▸ BRIEF
Every line in the records below with the string "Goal" needs to be copied out.

[DATA SHOWN Boundary: Start]

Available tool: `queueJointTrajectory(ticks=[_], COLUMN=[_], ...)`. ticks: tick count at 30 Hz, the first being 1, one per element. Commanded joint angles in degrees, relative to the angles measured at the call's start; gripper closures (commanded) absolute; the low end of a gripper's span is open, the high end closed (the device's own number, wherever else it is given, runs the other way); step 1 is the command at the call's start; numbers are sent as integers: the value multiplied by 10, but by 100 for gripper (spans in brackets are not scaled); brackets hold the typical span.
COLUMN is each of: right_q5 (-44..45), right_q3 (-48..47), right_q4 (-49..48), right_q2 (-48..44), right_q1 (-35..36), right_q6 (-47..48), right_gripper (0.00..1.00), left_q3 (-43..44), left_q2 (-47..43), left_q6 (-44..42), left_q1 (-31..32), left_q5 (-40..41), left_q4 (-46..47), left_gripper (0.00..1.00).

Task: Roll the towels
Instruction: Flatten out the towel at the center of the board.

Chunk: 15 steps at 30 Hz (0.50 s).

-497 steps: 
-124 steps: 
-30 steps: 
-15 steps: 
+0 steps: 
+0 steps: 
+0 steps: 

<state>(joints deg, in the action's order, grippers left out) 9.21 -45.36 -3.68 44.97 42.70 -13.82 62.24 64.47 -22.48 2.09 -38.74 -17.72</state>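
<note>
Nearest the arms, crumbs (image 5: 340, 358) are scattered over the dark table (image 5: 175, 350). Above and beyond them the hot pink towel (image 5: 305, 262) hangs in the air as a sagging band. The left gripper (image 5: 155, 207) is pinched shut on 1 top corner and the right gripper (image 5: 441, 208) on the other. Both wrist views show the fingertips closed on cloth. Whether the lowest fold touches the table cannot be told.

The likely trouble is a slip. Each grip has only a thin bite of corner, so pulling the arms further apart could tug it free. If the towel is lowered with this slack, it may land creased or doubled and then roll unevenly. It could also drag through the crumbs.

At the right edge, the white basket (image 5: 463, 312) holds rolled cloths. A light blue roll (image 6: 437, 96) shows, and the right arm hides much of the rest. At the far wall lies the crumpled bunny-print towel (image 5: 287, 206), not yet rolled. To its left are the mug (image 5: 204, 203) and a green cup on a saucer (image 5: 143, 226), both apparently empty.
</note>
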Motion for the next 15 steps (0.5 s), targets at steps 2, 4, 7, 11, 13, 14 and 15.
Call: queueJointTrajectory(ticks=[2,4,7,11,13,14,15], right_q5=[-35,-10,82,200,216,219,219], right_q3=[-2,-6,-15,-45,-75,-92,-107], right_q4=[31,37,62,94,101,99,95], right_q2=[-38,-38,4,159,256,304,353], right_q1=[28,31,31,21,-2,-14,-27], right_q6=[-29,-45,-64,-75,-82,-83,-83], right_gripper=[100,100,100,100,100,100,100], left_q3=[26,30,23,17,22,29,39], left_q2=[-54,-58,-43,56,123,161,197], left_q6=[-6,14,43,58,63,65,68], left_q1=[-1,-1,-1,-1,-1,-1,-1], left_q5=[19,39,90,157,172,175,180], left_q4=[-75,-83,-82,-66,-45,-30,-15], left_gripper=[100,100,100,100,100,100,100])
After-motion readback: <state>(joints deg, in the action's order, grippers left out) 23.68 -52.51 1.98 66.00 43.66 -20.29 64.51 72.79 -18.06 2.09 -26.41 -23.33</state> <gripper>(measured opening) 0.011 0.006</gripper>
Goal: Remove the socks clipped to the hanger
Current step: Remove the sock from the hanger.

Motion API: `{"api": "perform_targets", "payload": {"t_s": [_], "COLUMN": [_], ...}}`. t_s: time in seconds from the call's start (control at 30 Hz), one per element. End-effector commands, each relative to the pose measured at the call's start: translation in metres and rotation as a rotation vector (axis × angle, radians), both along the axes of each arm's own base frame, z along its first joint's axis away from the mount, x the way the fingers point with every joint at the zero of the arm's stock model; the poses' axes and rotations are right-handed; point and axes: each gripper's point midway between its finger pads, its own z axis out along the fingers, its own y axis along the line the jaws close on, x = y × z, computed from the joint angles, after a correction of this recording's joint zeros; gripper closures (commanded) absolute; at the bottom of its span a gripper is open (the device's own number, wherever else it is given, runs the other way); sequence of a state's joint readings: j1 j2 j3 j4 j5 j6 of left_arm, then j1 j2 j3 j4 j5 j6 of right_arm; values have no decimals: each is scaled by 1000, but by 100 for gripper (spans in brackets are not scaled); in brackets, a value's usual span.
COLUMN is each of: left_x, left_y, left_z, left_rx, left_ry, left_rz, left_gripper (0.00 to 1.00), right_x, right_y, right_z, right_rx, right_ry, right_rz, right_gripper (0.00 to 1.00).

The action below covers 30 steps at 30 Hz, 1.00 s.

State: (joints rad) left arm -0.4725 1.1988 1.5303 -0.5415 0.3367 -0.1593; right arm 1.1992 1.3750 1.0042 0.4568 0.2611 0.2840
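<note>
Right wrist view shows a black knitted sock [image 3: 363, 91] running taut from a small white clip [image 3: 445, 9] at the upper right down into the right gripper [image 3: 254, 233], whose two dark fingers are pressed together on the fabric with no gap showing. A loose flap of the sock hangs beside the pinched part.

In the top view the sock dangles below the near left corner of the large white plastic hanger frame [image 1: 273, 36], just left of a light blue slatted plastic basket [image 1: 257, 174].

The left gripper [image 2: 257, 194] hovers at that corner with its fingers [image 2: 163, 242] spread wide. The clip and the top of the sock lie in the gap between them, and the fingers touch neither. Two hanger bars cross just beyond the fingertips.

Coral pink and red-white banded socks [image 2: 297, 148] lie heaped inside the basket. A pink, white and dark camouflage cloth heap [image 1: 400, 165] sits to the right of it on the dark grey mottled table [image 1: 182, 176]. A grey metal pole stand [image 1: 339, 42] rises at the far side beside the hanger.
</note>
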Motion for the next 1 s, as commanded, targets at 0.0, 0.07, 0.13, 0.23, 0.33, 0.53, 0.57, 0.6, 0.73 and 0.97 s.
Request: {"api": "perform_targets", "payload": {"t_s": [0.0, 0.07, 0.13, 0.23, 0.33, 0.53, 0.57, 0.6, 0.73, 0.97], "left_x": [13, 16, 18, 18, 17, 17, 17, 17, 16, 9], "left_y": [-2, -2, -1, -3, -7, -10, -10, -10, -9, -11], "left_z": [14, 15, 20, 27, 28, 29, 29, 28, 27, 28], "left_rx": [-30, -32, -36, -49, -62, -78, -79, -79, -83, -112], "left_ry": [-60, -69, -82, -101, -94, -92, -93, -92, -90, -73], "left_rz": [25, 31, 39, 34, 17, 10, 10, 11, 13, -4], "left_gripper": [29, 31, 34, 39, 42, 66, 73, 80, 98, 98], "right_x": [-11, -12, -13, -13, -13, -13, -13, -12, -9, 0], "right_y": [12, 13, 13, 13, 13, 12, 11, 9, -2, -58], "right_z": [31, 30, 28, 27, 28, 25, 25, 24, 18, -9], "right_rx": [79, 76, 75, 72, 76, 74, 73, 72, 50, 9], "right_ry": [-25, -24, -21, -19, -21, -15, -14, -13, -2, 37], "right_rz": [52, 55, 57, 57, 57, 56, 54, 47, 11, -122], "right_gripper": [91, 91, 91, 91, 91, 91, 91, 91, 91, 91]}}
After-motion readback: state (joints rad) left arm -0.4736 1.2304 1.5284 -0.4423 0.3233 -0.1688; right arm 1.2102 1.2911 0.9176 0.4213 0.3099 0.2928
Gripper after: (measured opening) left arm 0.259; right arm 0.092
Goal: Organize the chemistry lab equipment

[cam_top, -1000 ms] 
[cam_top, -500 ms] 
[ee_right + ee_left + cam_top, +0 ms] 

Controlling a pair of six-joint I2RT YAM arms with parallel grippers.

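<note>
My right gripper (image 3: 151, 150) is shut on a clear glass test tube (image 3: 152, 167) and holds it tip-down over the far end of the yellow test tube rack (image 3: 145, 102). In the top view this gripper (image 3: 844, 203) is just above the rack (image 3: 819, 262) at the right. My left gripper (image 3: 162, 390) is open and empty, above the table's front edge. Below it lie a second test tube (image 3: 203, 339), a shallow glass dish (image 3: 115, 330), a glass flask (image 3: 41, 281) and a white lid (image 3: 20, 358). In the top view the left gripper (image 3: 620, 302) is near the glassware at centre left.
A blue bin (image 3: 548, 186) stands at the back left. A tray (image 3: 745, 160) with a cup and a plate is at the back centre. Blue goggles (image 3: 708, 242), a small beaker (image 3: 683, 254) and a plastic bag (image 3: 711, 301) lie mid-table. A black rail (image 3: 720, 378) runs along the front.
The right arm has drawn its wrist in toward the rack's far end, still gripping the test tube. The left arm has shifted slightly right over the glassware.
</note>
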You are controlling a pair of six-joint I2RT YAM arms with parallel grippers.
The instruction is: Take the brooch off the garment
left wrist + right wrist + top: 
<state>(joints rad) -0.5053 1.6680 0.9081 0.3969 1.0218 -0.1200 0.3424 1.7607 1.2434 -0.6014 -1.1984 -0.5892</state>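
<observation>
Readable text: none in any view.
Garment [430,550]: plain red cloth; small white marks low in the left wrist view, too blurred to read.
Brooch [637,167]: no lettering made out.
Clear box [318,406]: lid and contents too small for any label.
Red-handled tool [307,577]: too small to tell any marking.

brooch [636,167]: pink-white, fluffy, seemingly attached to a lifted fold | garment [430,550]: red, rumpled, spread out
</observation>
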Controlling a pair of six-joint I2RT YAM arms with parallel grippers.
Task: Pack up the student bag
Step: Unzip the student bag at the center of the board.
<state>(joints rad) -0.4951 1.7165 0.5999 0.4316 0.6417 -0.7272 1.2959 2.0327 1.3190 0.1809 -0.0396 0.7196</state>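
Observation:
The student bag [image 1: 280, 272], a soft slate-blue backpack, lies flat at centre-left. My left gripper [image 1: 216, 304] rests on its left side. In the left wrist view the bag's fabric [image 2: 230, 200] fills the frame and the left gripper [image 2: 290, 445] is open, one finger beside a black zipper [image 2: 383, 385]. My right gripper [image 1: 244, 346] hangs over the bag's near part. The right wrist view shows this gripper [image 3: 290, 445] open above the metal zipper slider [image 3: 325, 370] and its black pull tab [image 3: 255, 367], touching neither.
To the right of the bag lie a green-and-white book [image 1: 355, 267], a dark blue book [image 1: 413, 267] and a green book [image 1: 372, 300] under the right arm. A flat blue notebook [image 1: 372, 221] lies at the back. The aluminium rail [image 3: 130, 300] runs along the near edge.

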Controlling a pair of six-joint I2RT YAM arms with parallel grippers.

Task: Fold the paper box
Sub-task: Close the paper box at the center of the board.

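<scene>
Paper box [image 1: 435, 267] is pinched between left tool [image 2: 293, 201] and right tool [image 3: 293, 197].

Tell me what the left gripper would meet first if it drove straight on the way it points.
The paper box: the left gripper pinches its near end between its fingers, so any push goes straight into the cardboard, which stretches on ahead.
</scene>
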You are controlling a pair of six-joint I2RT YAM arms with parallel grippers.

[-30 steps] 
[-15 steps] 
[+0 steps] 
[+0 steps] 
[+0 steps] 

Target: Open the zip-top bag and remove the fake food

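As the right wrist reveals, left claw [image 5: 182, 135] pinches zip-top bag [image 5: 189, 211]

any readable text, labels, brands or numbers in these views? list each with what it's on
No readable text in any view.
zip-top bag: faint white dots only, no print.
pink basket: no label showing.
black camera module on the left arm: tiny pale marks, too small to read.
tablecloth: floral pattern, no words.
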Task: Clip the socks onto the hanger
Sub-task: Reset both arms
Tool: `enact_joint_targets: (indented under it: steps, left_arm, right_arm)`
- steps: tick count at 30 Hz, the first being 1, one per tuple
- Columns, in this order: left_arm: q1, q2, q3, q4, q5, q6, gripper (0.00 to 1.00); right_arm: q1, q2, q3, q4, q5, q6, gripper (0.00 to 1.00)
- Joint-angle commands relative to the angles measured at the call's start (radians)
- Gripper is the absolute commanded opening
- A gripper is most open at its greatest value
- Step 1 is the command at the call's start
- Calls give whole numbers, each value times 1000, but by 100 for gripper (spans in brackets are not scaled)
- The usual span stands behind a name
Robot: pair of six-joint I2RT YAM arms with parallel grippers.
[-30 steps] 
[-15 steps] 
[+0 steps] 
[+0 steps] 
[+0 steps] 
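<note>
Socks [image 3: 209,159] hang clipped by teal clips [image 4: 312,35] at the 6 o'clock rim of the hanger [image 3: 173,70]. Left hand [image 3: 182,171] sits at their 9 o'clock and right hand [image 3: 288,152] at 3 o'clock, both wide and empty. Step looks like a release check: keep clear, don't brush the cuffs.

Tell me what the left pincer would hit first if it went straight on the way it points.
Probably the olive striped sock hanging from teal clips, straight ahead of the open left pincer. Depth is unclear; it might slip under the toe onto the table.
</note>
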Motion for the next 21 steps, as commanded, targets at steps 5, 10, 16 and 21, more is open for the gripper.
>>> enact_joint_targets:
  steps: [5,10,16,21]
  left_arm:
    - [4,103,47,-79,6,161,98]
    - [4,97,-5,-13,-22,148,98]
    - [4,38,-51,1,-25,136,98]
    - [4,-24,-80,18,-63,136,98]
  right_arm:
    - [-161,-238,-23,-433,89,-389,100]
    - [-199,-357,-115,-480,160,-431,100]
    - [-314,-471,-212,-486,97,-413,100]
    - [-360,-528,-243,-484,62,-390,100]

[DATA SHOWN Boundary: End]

▸ WRITTEN SOLUTION
Goal: Remove the socks clipped to the hanger
Goal: Organize the chemistry lab equipment

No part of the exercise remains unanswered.